Posts posted by BAD HIDE


  1. I use Dreamweaver too, but I would never recommend it to a novice. I know about 2% of what it can do, and I somehow get OK results with that 2%. Website design has blossomed into a complex world. If you don't have the time to completely relearn software, there are sites out there that build sites for you, and there's nothin wrong with hiring a designer.


  2. Good post Peter,

    and it touches on a key part of teaching the craft - how open should we be to teach the secrets we've learned? Yeah, it's taken years of struggle to figure a few things out, but do we hold back what we've learned so the newbies take just as long to figure it out? Do we open up and give tips and pointers, so they don't waste their time like we did? Or do they not have the skills to utilize our secrets properly? All the help in the world isn't gonna teach a thing if you don't know what to do with them, and experience is the best teacher.

    I've had to come up with a lot on my own, and even though there's a lot of info out there, there's very few places where you can find exactly the answer you need easily. The Stohlman books are excellent, but those are decades old and pretty much stand alone when it comes to quality info and patterns. There's excellent work and tutorials posted on this site, so I know the knowledge is out there, it's just not all written down nice and neat.

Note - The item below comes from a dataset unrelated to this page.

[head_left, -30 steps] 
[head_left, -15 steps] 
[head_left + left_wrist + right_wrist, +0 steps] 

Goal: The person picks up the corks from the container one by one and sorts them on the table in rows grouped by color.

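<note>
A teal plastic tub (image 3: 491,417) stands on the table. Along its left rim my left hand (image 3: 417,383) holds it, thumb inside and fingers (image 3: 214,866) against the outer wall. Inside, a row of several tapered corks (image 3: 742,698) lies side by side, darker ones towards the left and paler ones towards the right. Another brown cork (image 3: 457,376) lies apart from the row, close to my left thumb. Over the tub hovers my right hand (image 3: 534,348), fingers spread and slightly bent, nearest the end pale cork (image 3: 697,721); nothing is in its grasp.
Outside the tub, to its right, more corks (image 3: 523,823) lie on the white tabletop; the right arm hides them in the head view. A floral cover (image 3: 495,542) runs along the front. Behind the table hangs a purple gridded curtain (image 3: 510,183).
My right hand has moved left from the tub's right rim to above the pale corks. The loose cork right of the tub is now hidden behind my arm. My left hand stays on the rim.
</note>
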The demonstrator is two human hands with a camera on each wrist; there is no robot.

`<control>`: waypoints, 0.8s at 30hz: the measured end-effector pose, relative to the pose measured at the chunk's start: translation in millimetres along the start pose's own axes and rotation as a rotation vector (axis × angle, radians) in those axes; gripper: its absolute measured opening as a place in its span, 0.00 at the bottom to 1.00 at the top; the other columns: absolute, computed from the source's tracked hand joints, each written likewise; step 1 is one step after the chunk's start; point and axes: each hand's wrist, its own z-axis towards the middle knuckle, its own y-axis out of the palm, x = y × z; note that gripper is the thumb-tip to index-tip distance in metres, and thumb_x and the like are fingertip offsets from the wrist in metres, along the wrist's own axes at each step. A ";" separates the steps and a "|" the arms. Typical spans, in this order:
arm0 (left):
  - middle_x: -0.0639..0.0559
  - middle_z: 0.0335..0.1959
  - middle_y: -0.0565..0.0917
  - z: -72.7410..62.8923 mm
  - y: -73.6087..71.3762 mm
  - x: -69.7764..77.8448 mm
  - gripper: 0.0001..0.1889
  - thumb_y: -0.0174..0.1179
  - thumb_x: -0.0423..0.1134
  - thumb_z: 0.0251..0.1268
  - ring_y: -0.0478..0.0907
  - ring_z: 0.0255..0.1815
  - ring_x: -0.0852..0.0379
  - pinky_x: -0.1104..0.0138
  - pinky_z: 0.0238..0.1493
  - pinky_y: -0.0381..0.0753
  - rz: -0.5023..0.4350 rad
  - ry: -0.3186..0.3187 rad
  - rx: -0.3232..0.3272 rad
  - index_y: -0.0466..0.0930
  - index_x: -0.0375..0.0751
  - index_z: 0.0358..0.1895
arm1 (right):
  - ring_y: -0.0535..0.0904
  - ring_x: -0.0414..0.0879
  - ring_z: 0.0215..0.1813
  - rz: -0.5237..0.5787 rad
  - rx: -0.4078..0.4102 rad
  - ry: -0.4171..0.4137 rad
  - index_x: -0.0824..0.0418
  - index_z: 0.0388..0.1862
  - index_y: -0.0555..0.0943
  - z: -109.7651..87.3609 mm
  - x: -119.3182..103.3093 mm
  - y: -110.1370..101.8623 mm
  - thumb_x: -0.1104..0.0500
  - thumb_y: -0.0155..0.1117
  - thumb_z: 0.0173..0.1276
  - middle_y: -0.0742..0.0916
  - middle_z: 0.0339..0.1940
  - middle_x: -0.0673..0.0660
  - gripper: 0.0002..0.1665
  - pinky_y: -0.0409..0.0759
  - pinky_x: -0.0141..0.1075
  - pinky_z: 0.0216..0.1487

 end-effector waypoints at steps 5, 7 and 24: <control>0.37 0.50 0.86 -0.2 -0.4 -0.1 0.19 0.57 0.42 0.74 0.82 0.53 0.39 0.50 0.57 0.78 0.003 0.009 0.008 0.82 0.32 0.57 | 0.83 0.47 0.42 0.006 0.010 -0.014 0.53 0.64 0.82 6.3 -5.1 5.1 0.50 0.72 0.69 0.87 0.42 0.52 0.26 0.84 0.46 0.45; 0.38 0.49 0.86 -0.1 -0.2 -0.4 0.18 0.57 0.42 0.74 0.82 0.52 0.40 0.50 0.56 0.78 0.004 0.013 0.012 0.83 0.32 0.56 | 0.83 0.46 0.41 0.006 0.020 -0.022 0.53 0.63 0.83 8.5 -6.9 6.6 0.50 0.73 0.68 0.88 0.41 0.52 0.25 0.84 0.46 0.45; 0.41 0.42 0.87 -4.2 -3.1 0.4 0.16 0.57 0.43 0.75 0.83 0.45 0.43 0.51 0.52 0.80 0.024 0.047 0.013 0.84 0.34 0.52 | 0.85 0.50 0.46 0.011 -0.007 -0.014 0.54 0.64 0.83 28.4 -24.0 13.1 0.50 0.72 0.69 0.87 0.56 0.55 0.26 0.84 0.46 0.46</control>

  3. Dying art - I can see how one could argue that, especially given the last 100 years or so. The biggest blow is the loss of the horse as a mode of transportation. The turn of the century, almost every family had at least one horse that needed saddles and tack, and every town had a leather worker to fix them. Then came plastics, vinyls, and more durable fabrics which replaced all the leather bags and cases that people used to carry around, and today's shoemaker is massively out gunned by cheap labor elsewhere. The old timers that did this before us didn't leave us very much for documentation, so that which we have is valuable and worth sharing.

    So where does that leave leathercraft? There's still plenty of saddle makers still around, 'cuz people still have horses. There's plenty of pros that still make bags, wallets and everything else, and there's even more hobbyists and enthusiasts putting their time in. It's not dead so much as it's been spread a little thin. It might be harder to find someone else locally who wields a head knife, but they're out there, which is what this site is all about.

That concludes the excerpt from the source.